In this next section the model itself is described using a class. The descriptions are hopefully pretty straightforward, but the _init_ section is setting up the layers that will be used, and the 'forward' section is showing how the layers fit together. This example has been kept basic, but should have a decent balance of accuracy and training speed.

In [None]:
class Net(nn.Module):
    def __init__(self):
        super(Net, self).__init__()
        self.conv1 = nn.Conv2d(3, 12, 3)
        self.pool = nn.MaxPool2d(2, 2)
        #self.conv2 = nn.Conv2d(12, 12, 3)
        #self.fc1 = nn.Linear(555984, 120)
        self.fc1 = nn.Linear( 12*399*471, 360)
        self.fc2 = nn.Linear( 360, 120)
        self.fc3 = nn.Linear(120, 84)
        self.fc4 = nn.Linear(84, 2)

    def forward(self, x):
        x = self.pool(F.relu(self.conv1(x)))
        #x = self.pool(F.relu(self.conv2(x)))
        #x = x.view(-1, 12*198*234)
        x = x.view(-1, 12*399*471)
        x = F.relu(self.fc1(x))
        x = F.relu(self.fc2(x))
        x = F.relu(self.fc3(x))
        x = self.fc4(x)
        return x


net = Net()

This is where the loss fucntion and targets are set. These can be changed to other loss functions and optimisers to change how the model functions

In [None]:
criterion = nn.CrossEntropyLoss()
optimizer = optim.SGD(net.parameters(), lr=0.001, momentum=0.9)

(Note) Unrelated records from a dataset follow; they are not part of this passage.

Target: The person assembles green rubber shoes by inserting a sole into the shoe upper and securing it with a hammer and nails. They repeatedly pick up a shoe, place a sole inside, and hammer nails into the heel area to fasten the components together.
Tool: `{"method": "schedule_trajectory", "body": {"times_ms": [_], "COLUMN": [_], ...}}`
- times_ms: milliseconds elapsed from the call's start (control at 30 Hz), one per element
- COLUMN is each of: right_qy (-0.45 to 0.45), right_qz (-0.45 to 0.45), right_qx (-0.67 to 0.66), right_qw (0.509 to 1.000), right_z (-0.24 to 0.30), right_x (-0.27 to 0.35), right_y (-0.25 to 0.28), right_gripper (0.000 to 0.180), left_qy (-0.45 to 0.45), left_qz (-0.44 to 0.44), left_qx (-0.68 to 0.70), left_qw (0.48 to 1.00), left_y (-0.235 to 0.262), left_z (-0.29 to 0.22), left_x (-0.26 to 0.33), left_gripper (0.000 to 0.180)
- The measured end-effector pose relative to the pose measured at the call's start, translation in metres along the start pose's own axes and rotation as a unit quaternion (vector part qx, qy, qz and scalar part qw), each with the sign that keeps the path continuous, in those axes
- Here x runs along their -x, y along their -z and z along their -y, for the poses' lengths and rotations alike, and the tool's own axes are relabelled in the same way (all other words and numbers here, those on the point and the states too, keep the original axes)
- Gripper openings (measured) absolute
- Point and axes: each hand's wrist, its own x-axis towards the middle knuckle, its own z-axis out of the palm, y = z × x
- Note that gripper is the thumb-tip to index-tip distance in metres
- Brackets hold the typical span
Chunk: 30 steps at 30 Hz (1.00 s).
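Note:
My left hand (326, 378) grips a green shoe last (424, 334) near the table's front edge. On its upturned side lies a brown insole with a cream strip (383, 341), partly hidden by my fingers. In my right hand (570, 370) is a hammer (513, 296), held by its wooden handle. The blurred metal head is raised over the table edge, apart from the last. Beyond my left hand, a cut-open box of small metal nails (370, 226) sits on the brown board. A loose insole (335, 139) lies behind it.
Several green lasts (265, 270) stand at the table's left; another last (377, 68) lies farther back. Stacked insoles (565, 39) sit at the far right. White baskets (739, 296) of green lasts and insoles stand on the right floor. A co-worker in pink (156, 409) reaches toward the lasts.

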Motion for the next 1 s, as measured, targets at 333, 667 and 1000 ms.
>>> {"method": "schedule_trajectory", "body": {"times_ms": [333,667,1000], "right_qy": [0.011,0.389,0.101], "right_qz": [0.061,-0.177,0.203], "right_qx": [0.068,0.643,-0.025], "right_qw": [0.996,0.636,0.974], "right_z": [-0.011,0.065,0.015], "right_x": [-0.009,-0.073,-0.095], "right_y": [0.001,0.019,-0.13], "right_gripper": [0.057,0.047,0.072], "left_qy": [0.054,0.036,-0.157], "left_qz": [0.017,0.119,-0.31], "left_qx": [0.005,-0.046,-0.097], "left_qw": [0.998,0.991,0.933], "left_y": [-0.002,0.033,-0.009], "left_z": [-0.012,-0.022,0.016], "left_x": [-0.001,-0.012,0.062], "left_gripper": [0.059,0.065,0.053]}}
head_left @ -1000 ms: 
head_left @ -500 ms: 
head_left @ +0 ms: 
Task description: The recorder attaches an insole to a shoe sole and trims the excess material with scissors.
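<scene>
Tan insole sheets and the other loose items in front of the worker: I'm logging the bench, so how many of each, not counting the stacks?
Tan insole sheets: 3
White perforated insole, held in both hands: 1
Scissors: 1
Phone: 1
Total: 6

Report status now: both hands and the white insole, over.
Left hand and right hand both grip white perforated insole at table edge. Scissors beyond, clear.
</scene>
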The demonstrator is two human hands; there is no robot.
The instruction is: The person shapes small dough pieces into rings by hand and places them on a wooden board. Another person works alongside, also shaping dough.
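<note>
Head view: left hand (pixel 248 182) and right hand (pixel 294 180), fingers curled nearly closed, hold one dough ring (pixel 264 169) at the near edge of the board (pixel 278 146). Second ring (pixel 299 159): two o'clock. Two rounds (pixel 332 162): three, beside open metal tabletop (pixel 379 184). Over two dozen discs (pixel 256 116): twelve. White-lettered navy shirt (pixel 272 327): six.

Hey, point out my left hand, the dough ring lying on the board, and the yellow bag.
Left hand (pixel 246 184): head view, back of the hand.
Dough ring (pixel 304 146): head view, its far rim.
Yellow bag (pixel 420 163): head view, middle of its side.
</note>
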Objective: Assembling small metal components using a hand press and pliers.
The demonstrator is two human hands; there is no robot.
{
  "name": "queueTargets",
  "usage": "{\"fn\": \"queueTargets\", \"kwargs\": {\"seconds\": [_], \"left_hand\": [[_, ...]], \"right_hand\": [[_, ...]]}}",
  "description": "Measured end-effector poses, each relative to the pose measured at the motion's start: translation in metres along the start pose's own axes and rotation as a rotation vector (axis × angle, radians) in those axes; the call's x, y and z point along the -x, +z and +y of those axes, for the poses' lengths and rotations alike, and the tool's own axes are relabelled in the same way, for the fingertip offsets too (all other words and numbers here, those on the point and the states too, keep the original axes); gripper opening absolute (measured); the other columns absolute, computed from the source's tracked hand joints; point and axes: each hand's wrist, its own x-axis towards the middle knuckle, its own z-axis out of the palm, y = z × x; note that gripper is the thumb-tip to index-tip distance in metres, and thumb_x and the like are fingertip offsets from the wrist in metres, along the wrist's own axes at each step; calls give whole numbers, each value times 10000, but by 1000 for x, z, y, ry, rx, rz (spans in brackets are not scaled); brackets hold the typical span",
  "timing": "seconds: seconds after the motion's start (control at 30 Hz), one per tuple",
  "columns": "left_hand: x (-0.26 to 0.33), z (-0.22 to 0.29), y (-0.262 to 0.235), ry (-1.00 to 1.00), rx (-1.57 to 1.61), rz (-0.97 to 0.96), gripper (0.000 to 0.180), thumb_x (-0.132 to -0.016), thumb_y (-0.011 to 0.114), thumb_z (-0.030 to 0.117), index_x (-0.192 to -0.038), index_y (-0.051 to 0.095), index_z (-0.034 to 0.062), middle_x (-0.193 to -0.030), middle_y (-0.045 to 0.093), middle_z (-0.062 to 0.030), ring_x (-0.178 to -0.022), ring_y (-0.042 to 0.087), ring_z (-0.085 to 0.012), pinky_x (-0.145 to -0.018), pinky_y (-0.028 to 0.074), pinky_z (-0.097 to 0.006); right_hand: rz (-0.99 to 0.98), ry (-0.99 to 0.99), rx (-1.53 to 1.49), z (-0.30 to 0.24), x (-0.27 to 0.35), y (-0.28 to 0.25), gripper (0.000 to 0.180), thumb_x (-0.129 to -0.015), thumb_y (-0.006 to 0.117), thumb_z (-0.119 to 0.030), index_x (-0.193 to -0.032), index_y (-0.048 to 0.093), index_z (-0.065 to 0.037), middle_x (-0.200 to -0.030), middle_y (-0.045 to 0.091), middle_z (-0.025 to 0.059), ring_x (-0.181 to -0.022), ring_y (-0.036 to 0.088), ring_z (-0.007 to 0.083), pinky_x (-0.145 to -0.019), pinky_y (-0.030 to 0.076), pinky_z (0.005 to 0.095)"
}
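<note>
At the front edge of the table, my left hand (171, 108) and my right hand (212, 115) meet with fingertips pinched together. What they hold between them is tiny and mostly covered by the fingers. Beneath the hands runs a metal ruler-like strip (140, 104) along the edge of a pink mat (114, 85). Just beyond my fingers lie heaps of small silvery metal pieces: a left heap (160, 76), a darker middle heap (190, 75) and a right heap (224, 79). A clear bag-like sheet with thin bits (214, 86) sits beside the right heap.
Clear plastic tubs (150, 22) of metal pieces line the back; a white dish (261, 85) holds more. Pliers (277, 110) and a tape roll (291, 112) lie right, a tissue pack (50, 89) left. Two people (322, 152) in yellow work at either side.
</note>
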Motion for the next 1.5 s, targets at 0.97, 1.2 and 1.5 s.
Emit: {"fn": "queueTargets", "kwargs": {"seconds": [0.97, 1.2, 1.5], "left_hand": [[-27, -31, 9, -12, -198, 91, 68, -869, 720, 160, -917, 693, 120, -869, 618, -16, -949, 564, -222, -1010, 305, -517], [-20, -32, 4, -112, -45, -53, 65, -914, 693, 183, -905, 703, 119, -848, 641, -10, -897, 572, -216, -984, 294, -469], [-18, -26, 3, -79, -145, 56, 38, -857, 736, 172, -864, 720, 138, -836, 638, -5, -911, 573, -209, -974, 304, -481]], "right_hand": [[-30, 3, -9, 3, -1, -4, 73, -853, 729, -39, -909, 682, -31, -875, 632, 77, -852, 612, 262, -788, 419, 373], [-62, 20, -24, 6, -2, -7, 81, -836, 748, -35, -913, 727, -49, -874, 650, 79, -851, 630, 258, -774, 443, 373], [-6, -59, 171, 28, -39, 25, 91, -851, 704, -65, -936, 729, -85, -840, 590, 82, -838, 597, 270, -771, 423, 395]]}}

This is the training loop section. This should be relativly self explanitory, but the number of epochs can be changed here in the for loop. The printing style can also be changed if more detailed logs are requried

In [None]:
for epoch in range(6):  # loop over the dataset multiple times

    running_loss = 0.0
    for i, data in enumerate(trainimages, 0):
        # get the inputs; data is a list of [inputs, labels]
        inputs, labels = data

        # zero the parameter gradients
        optimizer.zero_grad()

        # forward + backward + optimize
        outputs = net(inputs)
        loss = criterion(outputs, labels)
        loss.backward()
        optimizer.step()

        # print statistics
        running_loss += loss.item()
        print(i)
        if i % 2000 == 1999:    # print every 2000 mini-batches
            print('[%d, %5d] loss: %.3f' %
                  (epoch + 1, i + 1, running_loss / 2000))
            running_loss = 0.0

print('Finished Training')

Here the output of the training is saved to a .pth file. This can be loaded into other scripts and it is every important that it gets saved properly. In this case the loading back is shown too as an example

In [None]:
PATH = './conv1CrossValidation6.pth'
torch.save(net.state_dict(), PATH)

net = Net()
net.load_state_dict(torch.load(PATH))
net.to(device)




correct = 0
total = 0

Finally, the trained net is used on the validation dataset to check accuracy for both the classes

In [None]:
with torch.no_grad():
    for data in testimages:
        images, labels = data[0].to(device), data[1].to(device)
        outputs = net(images)
        _, predicted = torch.max(outputs.data, 1)
        total += labels.size(0)
        correct += (predicted == labels).sum().item()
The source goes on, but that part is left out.